__Requirement__: Up to and including the line that contains "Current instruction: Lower", write out each line of the material from its first line, exactly.

__Source material__:

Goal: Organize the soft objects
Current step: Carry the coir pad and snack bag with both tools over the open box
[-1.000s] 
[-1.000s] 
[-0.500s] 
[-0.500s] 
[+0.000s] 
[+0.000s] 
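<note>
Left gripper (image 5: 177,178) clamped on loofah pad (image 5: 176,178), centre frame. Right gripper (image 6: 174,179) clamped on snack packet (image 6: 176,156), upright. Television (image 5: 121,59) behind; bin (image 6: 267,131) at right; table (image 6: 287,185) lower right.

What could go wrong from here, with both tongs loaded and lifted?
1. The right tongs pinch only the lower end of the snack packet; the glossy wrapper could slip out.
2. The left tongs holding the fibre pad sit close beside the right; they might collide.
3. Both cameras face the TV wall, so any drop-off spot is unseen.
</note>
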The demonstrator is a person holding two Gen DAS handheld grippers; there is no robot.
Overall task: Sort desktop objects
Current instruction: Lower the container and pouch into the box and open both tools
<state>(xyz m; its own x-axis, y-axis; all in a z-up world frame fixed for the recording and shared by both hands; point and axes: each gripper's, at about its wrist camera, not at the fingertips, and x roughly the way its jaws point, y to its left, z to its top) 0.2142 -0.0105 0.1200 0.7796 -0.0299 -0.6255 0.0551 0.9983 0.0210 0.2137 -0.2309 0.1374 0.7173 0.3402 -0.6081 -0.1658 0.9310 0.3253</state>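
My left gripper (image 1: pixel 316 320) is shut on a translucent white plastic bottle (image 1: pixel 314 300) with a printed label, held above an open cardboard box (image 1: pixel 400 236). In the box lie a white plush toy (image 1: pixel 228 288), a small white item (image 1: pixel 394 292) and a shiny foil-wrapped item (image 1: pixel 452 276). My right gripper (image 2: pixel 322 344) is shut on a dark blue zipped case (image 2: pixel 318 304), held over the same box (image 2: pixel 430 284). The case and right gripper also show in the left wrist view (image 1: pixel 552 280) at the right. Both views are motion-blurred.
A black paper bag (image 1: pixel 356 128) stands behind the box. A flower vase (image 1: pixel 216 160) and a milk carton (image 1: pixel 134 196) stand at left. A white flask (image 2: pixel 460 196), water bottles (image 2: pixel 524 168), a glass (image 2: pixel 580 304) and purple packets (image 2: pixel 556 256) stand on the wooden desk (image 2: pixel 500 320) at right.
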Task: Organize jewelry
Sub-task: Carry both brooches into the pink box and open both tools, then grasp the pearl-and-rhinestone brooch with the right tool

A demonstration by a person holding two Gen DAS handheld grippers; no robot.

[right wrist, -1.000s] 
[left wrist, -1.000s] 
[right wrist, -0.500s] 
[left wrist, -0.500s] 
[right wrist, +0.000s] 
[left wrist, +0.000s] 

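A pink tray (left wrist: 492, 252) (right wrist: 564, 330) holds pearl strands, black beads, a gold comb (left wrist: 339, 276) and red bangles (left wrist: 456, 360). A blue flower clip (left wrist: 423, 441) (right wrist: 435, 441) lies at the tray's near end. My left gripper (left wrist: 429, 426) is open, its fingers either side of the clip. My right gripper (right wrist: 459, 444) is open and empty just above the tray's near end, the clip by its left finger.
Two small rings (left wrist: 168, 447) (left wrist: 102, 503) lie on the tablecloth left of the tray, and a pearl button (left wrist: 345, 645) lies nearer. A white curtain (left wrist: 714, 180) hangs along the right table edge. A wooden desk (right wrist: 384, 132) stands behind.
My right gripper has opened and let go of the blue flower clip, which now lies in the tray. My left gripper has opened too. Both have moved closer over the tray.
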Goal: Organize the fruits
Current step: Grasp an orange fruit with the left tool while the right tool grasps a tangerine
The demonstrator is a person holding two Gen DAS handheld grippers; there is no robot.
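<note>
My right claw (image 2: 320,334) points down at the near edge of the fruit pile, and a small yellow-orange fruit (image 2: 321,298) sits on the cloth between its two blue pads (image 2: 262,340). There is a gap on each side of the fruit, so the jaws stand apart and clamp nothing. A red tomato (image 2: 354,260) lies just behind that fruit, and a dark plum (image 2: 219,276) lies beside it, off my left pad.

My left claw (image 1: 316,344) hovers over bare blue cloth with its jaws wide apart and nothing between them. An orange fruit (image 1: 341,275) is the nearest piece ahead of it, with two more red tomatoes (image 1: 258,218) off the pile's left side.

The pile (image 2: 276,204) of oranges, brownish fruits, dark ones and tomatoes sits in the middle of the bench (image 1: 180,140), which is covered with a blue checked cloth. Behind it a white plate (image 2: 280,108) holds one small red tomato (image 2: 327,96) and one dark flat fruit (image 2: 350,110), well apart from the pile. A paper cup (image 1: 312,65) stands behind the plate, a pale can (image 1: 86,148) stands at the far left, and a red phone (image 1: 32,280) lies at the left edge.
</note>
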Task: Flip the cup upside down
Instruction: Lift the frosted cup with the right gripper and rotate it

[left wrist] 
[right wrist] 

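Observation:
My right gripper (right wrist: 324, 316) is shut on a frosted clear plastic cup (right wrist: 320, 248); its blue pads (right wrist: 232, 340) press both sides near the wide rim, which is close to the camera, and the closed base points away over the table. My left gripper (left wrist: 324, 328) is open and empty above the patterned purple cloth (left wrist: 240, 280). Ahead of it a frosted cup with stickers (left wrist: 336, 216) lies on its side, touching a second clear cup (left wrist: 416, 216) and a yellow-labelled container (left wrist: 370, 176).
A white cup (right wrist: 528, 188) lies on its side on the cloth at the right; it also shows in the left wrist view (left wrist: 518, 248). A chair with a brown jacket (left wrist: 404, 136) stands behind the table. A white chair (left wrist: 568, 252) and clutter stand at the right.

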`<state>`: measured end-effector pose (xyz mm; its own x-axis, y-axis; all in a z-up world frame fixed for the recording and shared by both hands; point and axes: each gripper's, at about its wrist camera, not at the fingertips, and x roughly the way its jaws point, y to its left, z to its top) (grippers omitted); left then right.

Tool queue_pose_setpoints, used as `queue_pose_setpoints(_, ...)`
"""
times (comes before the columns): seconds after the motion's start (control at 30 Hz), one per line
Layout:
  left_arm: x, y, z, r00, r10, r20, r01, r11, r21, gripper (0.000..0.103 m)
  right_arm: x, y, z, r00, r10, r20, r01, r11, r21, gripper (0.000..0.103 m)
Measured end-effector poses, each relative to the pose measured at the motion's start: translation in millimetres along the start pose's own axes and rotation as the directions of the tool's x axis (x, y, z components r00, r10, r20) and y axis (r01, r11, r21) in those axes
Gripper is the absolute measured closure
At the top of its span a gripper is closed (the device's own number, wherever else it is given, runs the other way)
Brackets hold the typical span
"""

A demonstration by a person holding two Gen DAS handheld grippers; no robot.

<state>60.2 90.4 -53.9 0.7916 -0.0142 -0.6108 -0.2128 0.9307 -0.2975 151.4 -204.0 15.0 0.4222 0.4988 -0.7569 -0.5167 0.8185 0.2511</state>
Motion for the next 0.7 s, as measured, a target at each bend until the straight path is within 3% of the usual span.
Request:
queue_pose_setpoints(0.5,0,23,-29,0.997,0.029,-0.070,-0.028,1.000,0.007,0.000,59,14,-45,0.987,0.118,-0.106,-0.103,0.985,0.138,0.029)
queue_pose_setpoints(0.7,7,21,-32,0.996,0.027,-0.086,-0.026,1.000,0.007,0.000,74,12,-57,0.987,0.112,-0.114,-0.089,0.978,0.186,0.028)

__Response to this exercise__:
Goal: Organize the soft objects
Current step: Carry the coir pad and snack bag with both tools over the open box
[-1.000s] 
[-1.000s] 
[-0.500s] 
[-0.500s] 
[+0.000s] 
[+0.000s] 
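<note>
Left gripper (image 5: 177,178) clamped on loofah pad (image 5: 176,178), centre frame. Right gripper (image 6: 174,179) clamped on snack packet (image 6: 176,156), upright. Television (image 5: 121,59) behind; bin (image 6: 267,131) at right; table (image 6: 287,185) lower right.

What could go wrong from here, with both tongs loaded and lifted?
1. The right tongs pinch only the lower end of the snack packet; the glossy wrapper could slip out.
2. The left tongs holding the fibre pad sit close beside the right; they might collide.
3. Both cameras face the TV wall, so any drop-off spot is unseen.
</note>
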The demonstrator is a person holding two Gen DAS handheld grippers; there is no robot.
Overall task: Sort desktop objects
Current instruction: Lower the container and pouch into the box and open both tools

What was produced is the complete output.